We see some female moose. We tour along the volcanic caldera that causes the
surface water to boil and geysers to spew steam and fiery hot water into the
air. There are pools that smell of sulfur but they are beautiful to look at,
oblong shaped with swirls of color on their surface, emerald green, sapphire
blue, ruby red.
“Did you know this whole place is one
huge volcano?” I ask as we stroll back to the car across a wooden plank that
spans a pond gurgling mud.
“What?” Dad says, not paying attention,
distracted by his own thoughts.
“Nevermind.” I say, and I continue
thinking about the volcano privately to myself. I am wondering what would
happen if a super volcano erupted at Yellowstone. I wonder if the world would
end.
“Do you want to leave here tonight?” Dad
says.
“Why?” I ask, contemplating the
possibility.
“Well, I mean, we’ve seen it. What more
is there to see?” Dad is always so impatient. I am impatient too. It makes
sense. Yes it is beautiful, but the memories are there. I am persuaded.
“Sure, ya, let’s just leave tonight.” I
say
That night we are quiet as we drive
through the darkness. This is before we have to sneak Jesse into a “no dogs
allowed” hotel in Boise which he dutifully chews to pieces and pisses all over.
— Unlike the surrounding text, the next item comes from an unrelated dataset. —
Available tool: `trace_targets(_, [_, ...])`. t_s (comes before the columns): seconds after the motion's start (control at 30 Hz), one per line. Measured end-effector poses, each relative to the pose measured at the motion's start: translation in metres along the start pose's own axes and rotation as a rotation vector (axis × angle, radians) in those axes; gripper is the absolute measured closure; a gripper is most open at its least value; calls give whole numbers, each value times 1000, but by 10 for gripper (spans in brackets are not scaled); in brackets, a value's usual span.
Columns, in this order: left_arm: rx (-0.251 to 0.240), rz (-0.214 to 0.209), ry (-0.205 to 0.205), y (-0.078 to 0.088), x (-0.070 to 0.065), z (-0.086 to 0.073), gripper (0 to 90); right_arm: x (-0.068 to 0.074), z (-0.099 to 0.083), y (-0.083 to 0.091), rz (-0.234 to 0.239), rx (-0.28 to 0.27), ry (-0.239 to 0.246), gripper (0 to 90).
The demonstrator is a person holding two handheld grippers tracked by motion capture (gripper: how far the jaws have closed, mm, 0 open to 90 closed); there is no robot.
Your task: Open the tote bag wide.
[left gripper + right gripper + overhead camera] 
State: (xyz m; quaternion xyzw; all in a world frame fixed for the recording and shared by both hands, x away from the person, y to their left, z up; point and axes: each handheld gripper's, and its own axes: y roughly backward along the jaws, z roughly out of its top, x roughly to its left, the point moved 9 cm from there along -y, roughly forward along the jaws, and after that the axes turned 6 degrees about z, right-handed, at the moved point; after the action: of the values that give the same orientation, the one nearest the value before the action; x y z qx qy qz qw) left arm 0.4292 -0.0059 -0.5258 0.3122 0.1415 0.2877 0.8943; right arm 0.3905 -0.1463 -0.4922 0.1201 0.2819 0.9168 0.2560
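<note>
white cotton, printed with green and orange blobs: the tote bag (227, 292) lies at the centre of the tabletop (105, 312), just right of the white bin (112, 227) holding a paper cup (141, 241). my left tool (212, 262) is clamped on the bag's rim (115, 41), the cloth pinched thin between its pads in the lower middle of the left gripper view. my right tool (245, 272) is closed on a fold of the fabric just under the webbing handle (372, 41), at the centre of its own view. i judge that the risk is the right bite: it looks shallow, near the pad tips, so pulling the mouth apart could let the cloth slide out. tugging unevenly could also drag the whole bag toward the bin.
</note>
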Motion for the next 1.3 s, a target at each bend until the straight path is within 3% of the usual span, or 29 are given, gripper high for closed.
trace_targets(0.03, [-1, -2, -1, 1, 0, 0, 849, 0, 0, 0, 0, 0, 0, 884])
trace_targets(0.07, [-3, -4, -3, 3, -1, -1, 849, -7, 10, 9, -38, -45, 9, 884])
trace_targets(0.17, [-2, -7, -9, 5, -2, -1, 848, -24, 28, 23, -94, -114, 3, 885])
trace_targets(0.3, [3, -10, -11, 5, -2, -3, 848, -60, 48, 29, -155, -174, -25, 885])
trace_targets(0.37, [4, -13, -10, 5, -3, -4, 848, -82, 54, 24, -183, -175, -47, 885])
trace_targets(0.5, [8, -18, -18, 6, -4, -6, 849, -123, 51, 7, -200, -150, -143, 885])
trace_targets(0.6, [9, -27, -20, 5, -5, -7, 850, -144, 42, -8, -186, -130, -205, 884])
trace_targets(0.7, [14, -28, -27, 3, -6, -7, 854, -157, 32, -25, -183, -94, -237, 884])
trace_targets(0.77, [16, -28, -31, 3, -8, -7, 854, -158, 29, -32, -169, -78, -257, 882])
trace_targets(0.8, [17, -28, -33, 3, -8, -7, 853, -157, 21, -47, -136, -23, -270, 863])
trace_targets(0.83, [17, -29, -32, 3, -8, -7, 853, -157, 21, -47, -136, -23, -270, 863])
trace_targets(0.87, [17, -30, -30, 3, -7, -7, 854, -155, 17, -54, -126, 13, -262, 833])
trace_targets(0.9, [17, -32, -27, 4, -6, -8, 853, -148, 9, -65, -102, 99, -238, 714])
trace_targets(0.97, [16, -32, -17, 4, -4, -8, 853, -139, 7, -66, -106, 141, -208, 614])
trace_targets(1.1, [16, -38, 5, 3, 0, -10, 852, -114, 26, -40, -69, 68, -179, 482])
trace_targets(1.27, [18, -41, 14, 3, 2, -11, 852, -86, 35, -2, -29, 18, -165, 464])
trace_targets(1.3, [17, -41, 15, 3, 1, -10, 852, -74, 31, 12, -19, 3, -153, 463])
This is before we cross the long boring desert of Eastern Oregon and before my
heart races as I first see the tip of Mount Hood ahead of us, piercing the sky
like a giant tooth. This is before my dad drops me off at my friend’s house in
Portland where we unload my things into the empty room that is waiting for me
there. This is before our simple dinner and before he buys me a futon so I’ll
have a bed to sleep on. This is before the last morning in Portland, when we
have some breakfast and don’t talk about much, when dad says he loves me and
gets in the car and drives away. This is before it is all over.
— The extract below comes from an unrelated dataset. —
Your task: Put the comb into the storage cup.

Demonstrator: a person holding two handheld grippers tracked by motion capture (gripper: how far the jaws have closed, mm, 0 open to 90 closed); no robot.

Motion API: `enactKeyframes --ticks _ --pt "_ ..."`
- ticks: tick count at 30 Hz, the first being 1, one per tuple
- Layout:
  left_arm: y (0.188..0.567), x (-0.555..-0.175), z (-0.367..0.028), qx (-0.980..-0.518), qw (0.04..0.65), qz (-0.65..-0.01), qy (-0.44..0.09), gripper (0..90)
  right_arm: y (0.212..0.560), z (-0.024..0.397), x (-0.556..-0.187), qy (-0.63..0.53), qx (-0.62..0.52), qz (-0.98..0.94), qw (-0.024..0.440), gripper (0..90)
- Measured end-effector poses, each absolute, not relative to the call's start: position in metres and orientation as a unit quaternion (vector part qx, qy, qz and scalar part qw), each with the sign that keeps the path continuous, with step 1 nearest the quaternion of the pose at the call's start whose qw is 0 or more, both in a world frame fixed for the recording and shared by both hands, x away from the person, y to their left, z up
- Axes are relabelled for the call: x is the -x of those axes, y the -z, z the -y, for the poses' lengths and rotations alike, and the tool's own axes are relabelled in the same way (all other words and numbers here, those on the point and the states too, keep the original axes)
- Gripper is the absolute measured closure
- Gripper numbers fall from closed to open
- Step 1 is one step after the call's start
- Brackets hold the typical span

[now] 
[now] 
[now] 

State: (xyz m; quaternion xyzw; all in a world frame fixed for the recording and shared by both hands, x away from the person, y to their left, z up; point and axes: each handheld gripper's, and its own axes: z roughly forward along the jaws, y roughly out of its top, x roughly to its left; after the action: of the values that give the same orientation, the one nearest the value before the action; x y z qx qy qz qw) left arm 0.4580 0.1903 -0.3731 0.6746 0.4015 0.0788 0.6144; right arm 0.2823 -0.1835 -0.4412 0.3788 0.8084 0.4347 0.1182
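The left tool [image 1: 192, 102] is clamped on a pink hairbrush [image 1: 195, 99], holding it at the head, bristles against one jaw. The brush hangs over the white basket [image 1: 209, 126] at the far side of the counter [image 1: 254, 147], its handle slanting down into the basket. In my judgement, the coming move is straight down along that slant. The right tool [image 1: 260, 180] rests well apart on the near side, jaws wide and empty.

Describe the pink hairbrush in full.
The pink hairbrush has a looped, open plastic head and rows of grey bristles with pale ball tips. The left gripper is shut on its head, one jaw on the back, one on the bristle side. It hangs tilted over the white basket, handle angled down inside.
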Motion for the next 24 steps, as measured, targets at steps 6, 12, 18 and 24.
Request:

This is the moment when we drive west on
Wyoming State Highway 191 in the pitch black of a moonless night. Jesse’s cage
is rattling so loud that we have to pull over and put blankets and sheets
between the connecting pieces of metal to silence the rattle. Before
getting back into the car we pause for a moment and look up at the sky. The
stars are like a painting or a photograph. There are so many that they are
indistinguishable from one another. The dense middle of the galaxy is a bright
white blob reaching across that endless expanse.
“I never did anything like this with my
dad,” my father said to me. “We went on trips, family trips and stuff like
that, but it was never like this.”
“Never something this long and involved?”
I asked, still looking up, captivated.
“I mean we were never this close. We
didn’t talk about things. We didn’t gamble and drink together. We didn’t talk
about relationships or hard things. He never shared himself with me like that.
I feel like I can do that stuff with you though, Pat. It took us a long time to
get there, but I feel really good about it.”
“Yeah,” I say, as I look down from the
stars and over at him. He looks at peace. “It feels good.”